The Friday Fracas 10/09/10.
Participants: Leeds United, Manchester United (Rooney), Manchester City (Milner), West Ham United, Birmingham City, Leicester City, Sheffield Wednesday, Southampton, Yeovil Town, Crewe Alexandra, Croydon Athletic, England, Wales, Scotland.
So Amdy Faye, what is that about? 33 years old, one game in 18 months, agricultural in style at best, so why is Simon Grayson looking at him for Leeds United? Well it isn’t because we are short of a player, that is for sure, and it certainly isn’t to boost recent signing Adam Clayton’s confidence. Oh no Grayson is just doing what Grayson loves to do best, tinker with his squad, add a few more bits of aged average into the mix, a Calum Davenport here, maybe a Jay Demerit there, a Barry Hayles everywhere if we are really unlucky. Bates might be holding the transfer fees down but no-one is stopping the influx of frees, loans, free-agents or bosmans. It’s all part of an addiction referenced before on here and it’s a little sad. One gets the impression Grayson would love to have his whole squad on weekly contracts so he could ship out and in at will. The serious issue is how all this looks to the likes of Lees and Elliot, what it is saying to White and how the rest of the Academy are feeling about the future? Don’t tell Grayson but you do realise Mark Viduka hasn’t actually officially retired….
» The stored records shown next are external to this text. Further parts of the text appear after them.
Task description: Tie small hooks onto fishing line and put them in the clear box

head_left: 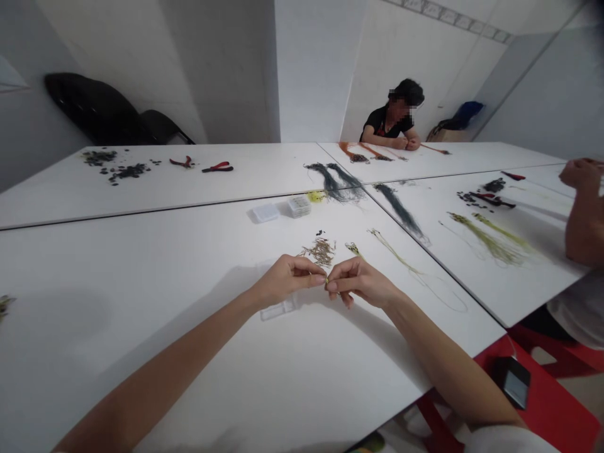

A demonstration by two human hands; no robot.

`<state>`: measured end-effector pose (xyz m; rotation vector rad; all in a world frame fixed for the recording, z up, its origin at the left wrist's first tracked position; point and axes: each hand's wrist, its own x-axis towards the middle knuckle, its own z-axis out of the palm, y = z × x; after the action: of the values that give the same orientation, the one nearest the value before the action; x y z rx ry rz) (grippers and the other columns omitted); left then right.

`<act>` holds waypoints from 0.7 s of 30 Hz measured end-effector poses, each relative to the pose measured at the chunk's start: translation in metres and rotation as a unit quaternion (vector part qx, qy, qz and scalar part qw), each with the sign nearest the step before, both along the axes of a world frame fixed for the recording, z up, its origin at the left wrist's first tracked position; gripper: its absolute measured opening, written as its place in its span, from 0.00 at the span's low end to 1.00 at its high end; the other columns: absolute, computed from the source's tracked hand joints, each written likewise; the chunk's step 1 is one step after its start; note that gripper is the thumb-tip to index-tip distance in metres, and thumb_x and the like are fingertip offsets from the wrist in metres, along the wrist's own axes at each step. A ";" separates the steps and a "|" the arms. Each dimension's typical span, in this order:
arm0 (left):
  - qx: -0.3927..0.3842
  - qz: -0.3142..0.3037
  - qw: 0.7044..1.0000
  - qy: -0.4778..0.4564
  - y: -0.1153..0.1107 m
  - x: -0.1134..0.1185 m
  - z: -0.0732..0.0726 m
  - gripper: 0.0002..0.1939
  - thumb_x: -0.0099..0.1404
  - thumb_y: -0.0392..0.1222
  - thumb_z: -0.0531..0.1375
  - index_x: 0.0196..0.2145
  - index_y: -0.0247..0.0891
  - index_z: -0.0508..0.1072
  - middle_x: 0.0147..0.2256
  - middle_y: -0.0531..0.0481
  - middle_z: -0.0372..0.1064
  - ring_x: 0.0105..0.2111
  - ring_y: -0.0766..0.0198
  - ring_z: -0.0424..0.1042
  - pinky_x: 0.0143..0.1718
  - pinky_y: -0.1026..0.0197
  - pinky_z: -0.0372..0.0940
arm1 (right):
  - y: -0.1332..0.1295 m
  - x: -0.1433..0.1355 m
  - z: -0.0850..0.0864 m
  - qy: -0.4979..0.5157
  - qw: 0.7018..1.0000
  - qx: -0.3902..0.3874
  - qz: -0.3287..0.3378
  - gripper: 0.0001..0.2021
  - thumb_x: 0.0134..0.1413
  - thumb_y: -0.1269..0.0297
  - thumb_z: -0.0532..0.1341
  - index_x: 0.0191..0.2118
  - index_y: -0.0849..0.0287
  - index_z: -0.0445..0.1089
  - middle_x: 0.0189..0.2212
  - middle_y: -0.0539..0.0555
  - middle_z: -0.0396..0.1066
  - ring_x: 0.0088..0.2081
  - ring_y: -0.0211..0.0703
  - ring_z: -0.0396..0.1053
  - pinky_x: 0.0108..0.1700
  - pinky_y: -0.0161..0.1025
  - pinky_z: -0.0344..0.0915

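My left hand (293, 277) and my right hand (353, 280) meet fingertip to fingertip above the white table (198, 352). Both are closed in a pinch around a tiny yellowish piece (326, 280), too small to make out. Just beyond the fingertips lies a pile of small brown pieces (321, 250) with a few black bits. A bundle of yellow-green strands (355, 250) rests behind my right hand. Partly under my left hand sits a clear plastic box (278, 310).
Two clear boxes (265, 212) and dark strand bundles (334, 182) lie further back. Red-handled pliers (218, 167) and black pieces (131, 171) are on the far table. A person (394, 119) sits opposite; another person's arm (585, 214) is at right. A phone (516, 382) lies on a red stool.
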<state>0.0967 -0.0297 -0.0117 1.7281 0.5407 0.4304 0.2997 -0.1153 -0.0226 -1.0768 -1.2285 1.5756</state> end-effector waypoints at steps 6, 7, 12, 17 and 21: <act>-0.082 -0.014 0.996 -0.029 -0.003 0.003 -0.001 0.12 0.59 0.46 0.66 0.38 0.38 0.81 0.38 0.45 0.78 0.43 0.56 0.73 0.49 0.55 0.64 | 0.000 0.000 0.001 -0.011 1.000 0.005 -0.008 0.07 0.45 0.65 0.71 0.28 0.63 0.77 0.21 0.52 0.74 0.16 0.30 0.62 0.18 0.30 0.59; -0.086 -0.017 0.996 -0.031 -0.003 0.003 -0.001 0.12 0.60 0.46 0.66 0.38 0.38 0.81 0.38 0.46 0.78 0.44 0.56 0.73 0.50 0.54 0.64 | 0.000 0.000 0.001 -0.011 1.000 0.006 -0.009 0.06 0.45 0.65 0.71 0.27 0.63 0.77 0.21 0.52 0.74 0.17 0.30 0.62 0.18 0.30 0.59; -0.099 -0.029 0.994 -0.041 -0.005 0.005 -0.003 0.11 0.61 0.46 0.65 0.38 0.37 0.81 0.36 0.45 0.79 0.42 0.56 0.74 0.51 0.53 0.63 | -0.001 -0.001 0.001 -0.007 1.000 0.010 -0.009 0.06 0.45 0.65 0.70 0.26 0.63 0.76 0.20 0.51 0.73 0.17 0.30 0.60 0.17 0.29 0.56; -0.116 -0.031 0.991 -0.055 -0.008 0.007 -0.004 0.10 0.61 0.45 0.65 0.36 0.36 0.80 0.34 0.45 0.78 0.40 0.58 0.74 0.49 0.54 0.64 | -0.001 -0.003 0.002 -0.005 1.000 0.013 -0.013 0.06 0.45 0.66 0.70 0.25 0.63 0.76 0.20 0.52 0.73 0.17 0.30 0.60 0.17 0.30 0.55; -0.117 -0.028 0.991 -0.064 -0.010 0.009 -0.004 0.11 0.62 0.46 0.63 0.35 0.36 0.79 0.33 0.46 0.77 0.40 0.58 0.73 0.47 0.54 0.64 | -0.001 -0.003 0.002 0.004 1.000 0.019 -0.016 0.08 0.46 0.64 0.70 0.25 0.63 0.75 0.21 0.52 0.73 0.18 0.30 0.61 0.19 0.31 0.56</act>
<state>0.1052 -0.0399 -0.0158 1.4765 0.4310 0.4178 0.2969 -0.1164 -0.0211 -1.0603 -1.2255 1.5255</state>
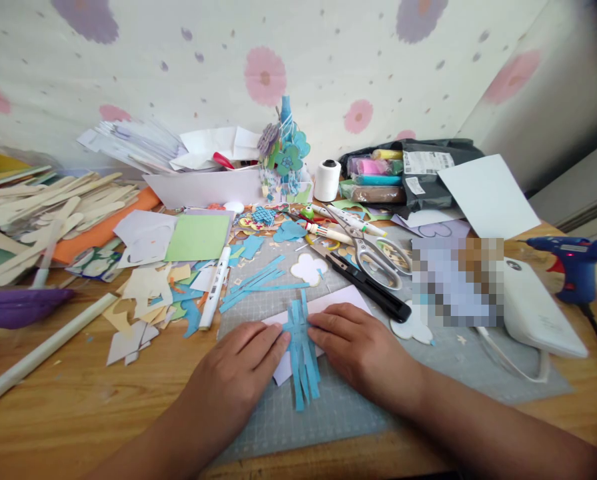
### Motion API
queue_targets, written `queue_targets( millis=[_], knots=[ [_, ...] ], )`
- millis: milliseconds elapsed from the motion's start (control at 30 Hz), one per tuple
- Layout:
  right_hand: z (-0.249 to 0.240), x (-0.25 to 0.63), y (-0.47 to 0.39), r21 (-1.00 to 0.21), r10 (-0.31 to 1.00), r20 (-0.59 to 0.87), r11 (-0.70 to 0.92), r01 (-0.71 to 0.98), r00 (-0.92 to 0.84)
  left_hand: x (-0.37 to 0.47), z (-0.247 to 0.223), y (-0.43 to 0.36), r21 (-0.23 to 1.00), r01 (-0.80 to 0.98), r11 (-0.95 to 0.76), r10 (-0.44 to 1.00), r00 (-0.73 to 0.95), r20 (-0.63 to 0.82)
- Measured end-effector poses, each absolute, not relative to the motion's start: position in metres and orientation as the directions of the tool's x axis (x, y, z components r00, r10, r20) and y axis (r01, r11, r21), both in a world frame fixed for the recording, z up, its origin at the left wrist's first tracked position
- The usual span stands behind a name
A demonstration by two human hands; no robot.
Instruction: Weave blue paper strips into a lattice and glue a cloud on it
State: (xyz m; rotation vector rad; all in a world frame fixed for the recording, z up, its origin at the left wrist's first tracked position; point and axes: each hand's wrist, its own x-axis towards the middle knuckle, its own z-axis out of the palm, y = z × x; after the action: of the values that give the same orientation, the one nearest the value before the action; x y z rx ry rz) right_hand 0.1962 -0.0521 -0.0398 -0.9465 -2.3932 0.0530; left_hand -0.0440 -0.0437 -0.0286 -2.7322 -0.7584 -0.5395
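Blue paper strips (302, 363) lie crossed over a pale lilac paper (341, 300) on the grey cutting mat (328, 417). From the left, my left hand (245, 360) touches the edge of the strips, its fingers together and pointing inward. Opposite it, my right hand (363, 353) rests its fingertips on the strips' right side and on the lilac paper. Whether either hand pinches a strip is hard to make out. More loose blue strips (258, 280) lie just beyond my left hand. A black cutter (368, 287) sits past my right hand.
Scissors (378, 257) and a white cloud cutout (309, 269) lie behind the hands. Paper scraps (148, 293) and a white marker (215, 290) are at the left. On the right are a white power bank (545, 310) with a cable and a blue glue gun (575, 267).
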Motion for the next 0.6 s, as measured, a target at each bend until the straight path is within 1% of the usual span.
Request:
queue_targets(
  millis=[167,300,367,533,600],
  knots=[
    [-0.036,0.203,-0.051,-0.324,0.672,0.478,0.734,0.598,-0.566,-0.049,-0.031,-0.044,-0.133,0.544,-0.828,0.455,0.792,0.407],
    [-0.032,0.208,-0.052,-0.326,0.692,0.442,0.717,0.616,-0.571,-0.050,-0.034,-0.046,-0.105,0.539,-0.836,0.466,0.797,0.384],
    [-0.031,0.207,-0.052,-0.310,0.688,0.430,0.720,0.621,-0.584,-0.047,-0.035,-0.049,-0.102,0.526,-0.844,0.467,0.817,0.339],
    [-0.035,0.202,-0.051,-0.253,0.656,0.455,0.744,0.619,-0.603,-0.041,-0.034,-0.055,-0.063,0.511,-0.857,0.498,0.855,0.145],
    [-0.037,0.201,-0.050,-0.244,0.647,0.468,0.749,0.615,-0.602,-0.041,-0.033,-0.055,-0.056,0.514,-0.856,0.506,0.855,0.109]
  ],
)
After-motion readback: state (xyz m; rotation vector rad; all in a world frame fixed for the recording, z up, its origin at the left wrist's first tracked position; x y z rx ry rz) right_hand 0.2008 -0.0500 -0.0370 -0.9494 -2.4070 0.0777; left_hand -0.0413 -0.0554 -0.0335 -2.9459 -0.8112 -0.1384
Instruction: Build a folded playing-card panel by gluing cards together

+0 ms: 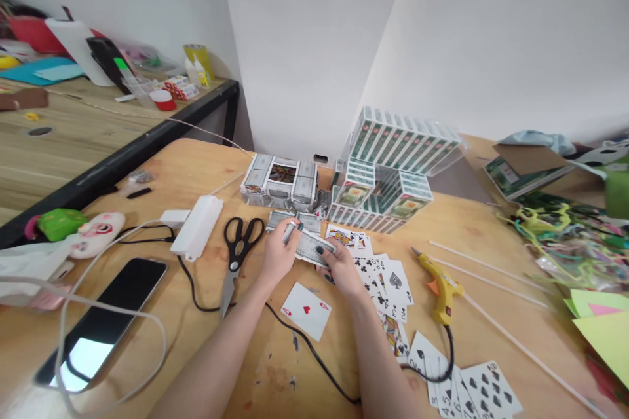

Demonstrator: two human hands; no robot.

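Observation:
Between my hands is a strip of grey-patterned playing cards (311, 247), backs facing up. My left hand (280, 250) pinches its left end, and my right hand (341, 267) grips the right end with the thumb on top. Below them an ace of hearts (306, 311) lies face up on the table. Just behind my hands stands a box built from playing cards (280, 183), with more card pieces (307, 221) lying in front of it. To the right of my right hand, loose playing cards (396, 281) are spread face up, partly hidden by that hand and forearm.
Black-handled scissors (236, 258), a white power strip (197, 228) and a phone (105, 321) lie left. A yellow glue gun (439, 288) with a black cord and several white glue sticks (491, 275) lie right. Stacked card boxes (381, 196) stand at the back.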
Meanwhile over at the home of Manchester United an army of personnel are waiting to comfort an adulterer simply because the thick scouse idiot plays decent football between his Tiger Woods style sexual escapades. No concern in Streford for Mrs Rooney just some for a player with one league goal in 5 months (a penalty) and one England goal in 12. An over-rated (international class maybe, world class never) loon of a petulant boy yet to understand the grown up world. Normally I couldn’t give a sod who sleeps with who but am more than happy to make an exception for footballers milking the endorsement markets (and the wife’s doing the same, oh how Littlewoods must love the timing of all this). As the John Terry “scandal” showed, image rights income take a bit of a battering if you put it about just a little too much, even more so when it’s with “the oldest profession”.
Meanwhile in the same England camp, Manchester City recent signing James Milner blots his copybook with the most bizarre comment I have heard for some time. Basically the Leeds born lad indicated that some high profile footballers might jack in the game if they can’t get away with their idiocies without the papers getting on their case. Now again, normally I’d have some sympathy for the rights of footballers to have private time but let’s get real, nobody to going to throw £5m a year away simply to get a Fleet Street hack off their backs! What does Milner think these early retirees might do? Farming in Orkney? Well if they were David Harvey maybe but if they are Stan Collymore they finish up polluting the airways with their airhead thoughts. Fact is Mr Milner, you and your England buddies are a privileged group cut off from the real world and quite frankly nobody is listening to a 24 year old who has let his agent move him from one massive signing on package to another every 2 years moaning on about privacy.
The other permanent moan that can always be heard is the cry of the distressed West Ham United fan. To be fair that moan does have to compete with David Sullivan’s embarrassing statements and transfer nonsense and Gold’s obsession with a move to Stratford. For a team he claimed was about to announce a series of expensive signings to add to their fill of non trying expensively bought and paid rubbish squad, to finish up with one crooked New Zealander and a Danish full back that is doing the rounds of PL clubs suggests someone’s mouth is out of control. Upton Park is no longer the home of the passing game it’s the waiting room for the South’s version of Everton, a once mighty club awaiting its destiny in a lower division. Sullivan and Gold are 20 years out of kilter, Grant is a non manager living off a so-called “nice guy” image and the squad is mercenary central (I note Kieran Dyer spent more time reading speeding summonses than playing football in the last year). Messy will not be the word when relegation kicks in.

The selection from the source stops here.